- [Brief]:
Copy each line of the material below that includes the string "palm".

- [Available records]:

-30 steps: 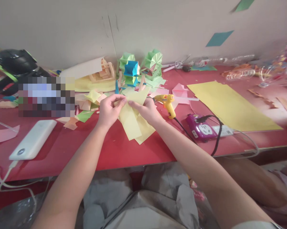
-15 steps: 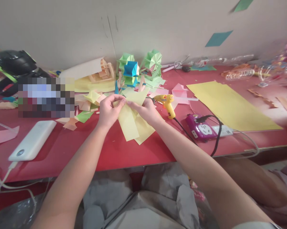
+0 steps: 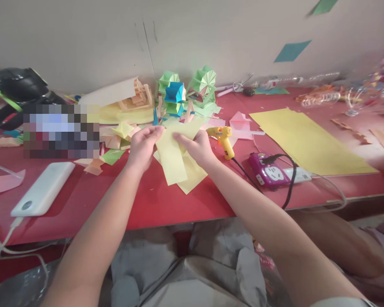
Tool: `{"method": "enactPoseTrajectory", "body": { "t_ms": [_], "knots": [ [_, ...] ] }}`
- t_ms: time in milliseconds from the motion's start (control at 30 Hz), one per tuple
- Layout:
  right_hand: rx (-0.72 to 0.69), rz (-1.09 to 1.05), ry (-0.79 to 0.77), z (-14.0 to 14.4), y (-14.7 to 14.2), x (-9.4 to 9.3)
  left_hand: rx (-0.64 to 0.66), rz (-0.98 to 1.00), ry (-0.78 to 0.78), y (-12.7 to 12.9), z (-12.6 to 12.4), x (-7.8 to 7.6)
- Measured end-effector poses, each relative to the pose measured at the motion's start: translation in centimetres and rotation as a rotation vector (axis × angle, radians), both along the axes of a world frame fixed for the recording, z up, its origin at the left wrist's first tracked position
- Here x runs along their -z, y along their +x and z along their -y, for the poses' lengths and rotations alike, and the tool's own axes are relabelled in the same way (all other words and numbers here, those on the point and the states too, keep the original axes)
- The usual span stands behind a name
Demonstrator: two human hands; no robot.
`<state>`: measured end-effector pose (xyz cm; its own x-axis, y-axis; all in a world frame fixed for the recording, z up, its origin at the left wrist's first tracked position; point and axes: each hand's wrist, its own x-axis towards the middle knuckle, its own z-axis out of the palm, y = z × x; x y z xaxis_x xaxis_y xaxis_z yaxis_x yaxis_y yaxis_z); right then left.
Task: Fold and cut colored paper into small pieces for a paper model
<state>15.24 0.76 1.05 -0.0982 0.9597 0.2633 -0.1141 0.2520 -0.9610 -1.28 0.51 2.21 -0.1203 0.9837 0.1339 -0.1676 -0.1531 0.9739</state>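
Pale yellow paper strips (image 3: 171, 160) hang between my two hands over the front of the red table. My left hand (image 3: 143, 147) pinches the upper left edge of one strip between thumb and fingers. On the other side, my right hand (image 3: 196, 147) is closed on the paper, its thumb lying on top and its fingers hidden behind. A second yellow piece (image 3: 193, 172) slants out below my right hand, partly covered by the front strip. Just right of my right hand lies a yellow glue gun (image 3: 222, 138).
Folded green and blue paper shapes (image 3: 175, 96) stand behind my hands. A purple power socket (image 3: 270, 170) with cables and a large yellow sheet (image 3: 307, 143) lie to the right. On the left are a white power bank (image 3: 44, 187) and paper scraps (image 3: 115, 143).
My hands have moved slightly apart; the left has shifted left. The front strip now shows more of its upper part and hangs a little further right.
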Motion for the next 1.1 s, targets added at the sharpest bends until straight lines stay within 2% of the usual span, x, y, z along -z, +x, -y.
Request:
{"method": "enactPoseTrajectory", "body": {
  "t_ms": [133, 233, 333, 500, 667, 833, 967, 1100],
  "knots": [
    [0.017, 0.000, 0.002, -0.10, 0.06, -0.03, 0.092, 0.069, -0.113, -0.77, 0.18, -0.76],
    [0.011, 0.011, 0.020, 0.03, -0.03, -0.13, 0.014, 0.058, -0.147, -1.00, 0.27, -0.99],
    [0.017, 0.027, 0.035, 0.12, -0.08, -0.18, -0.083, 0.007, -0.110, -0.90, 0.17, -0.83],
    [0.041, 0.019, 0.023, 0.06, 0.11, -0.28, 0.002, -0.047, -0.045, -0.75, 0.02, -0.40],
    [0.072, 0.042, 0.030, -0.05, 0.06, -0.14, -0.067, -0.119, 0.004, -0.59, 0.22, -0.35],
    [0.139, 0.048, 0.034, -0.29, 0.16, 0.28, 0.060, -0.112, -0.046, -0.17, 0.58, -0.55],
    [0.174, 0.024, 0.037, -0.37, 0.12, 0.31, 0.027, -0.129, -0.049, -0.20, 0.49, -0.29],
    [0.189, 0.014, 0.025, -0.29, 0.03, 0.14, 0.092, -0.143, -0.043, -0.26, 0.47, -0.09]
  ]
}}
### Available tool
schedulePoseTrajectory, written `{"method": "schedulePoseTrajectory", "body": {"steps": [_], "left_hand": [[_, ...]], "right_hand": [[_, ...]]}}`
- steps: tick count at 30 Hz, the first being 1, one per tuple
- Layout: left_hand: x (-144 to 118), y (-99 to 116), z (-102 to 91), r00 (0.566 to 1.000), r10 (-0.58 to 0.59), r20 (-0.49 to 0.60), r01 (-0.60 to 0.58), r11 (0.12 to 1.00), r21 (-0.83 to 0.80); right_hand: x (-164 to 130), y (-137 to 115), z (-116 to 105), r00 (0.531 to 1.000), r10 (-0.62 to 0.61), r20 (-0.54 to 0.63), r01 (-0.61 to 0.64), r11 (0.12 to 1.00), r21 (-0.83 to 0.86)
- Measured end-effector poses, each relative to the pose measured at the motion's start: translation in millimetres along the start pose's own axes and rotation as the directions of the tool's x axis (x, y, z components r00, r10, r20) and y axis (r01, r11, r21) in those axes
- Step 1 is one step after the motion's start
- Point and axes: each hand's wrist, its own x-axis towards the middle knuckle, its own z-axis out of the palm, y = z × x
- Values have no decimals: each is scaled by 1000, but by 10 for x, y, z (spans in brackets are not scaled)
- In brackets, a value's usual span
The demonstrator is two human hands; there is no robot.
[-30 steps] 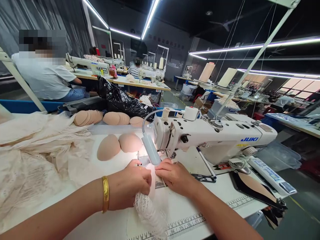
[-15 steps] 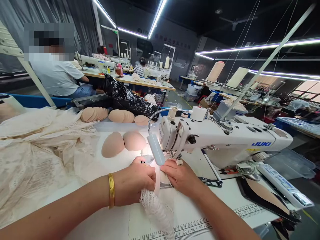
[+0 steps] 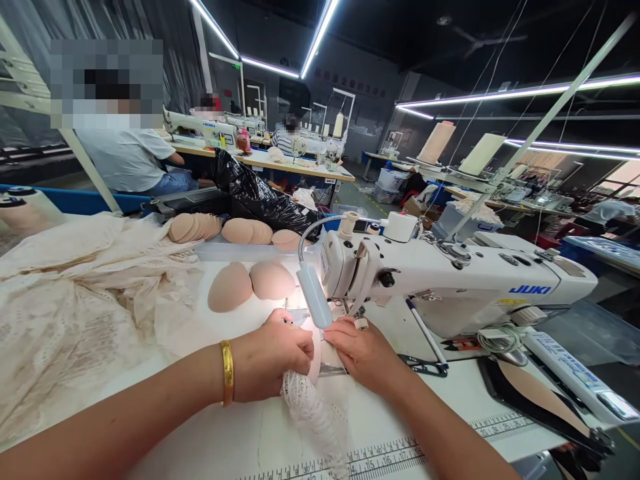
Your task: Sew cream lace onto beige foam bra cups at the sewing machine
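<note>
My left hand (image 3: 273, 357), with a gold bangle (image 3: 227, 373) at its wrist, is closed around white lace fabric (image 3: 313, 417). The lace hangs bunched below the fist toward the table's front edge. Between the two hands lies a beige foam bra cup (image 3: 315, 357), partly covered by my fingers. My right hand (image 3: 357, 350) has its fingers pressed together at the fabric's edge, just by the needle area of the white sewing machine (image 3: 450, 287). A small work lamp (image 3: 314, 297) shines on this spot and partly hides the needle and presser foot.
Two foam cups (image 3: 230, 287) lie beyond my left hand, with stacked pads (image 3: 247, 231) behind. Cream lace (image 3: 95, 293) is piled at left. A white pen (image 3: 425, 333), black thread snips (image 3: 423, 365) and a ruler strip (image 3: 385, 463) are near my right arm. A co-worker (image 3: 120, 153) sits beyond.
The whole view has shifted slightly to the right. Both hands keep nearly the same place on the fabric at the machine.
</note>
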Motion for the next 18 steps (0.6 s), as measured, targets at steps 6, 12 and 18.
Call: {"method": "schedulePoseTrajectory", "body": {"steps": [6,12,18], "left_hand": [[38,-49,-30,999,-40,27,39,999,37],[61,-144,-34,998,-54,12,53,993,107],[86,-167,-34,999,-25,-28,30,979,204]], "right_hand": [[-19,23,15,1000,7,-2,-7,997,75],[-16,-18,-22,1000,-6,-26,9,993,116],[28,-144,-171,994,-100,-35,105,971,216]]}}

- [Exercise output]:
`<state>`: measured end-effector pose (xyz cm; its own x-axis, y-axis; all in a world frame fixed for the recording, z up, its origin at the left wrist's first tracked position; point and axes: each hand's wrist, its own x-axis towards the middle knuckle, its own z-axis out of the palm, y = z × x; x y z xaxis_x xaxis_y xaxis_z yaxis_x yaxis_y yaxis_z); right then left.
- Point and axes: each hand's wrist, its own x-axis towards the middle knuckle, its own z-axis out of the palm, y = z × x

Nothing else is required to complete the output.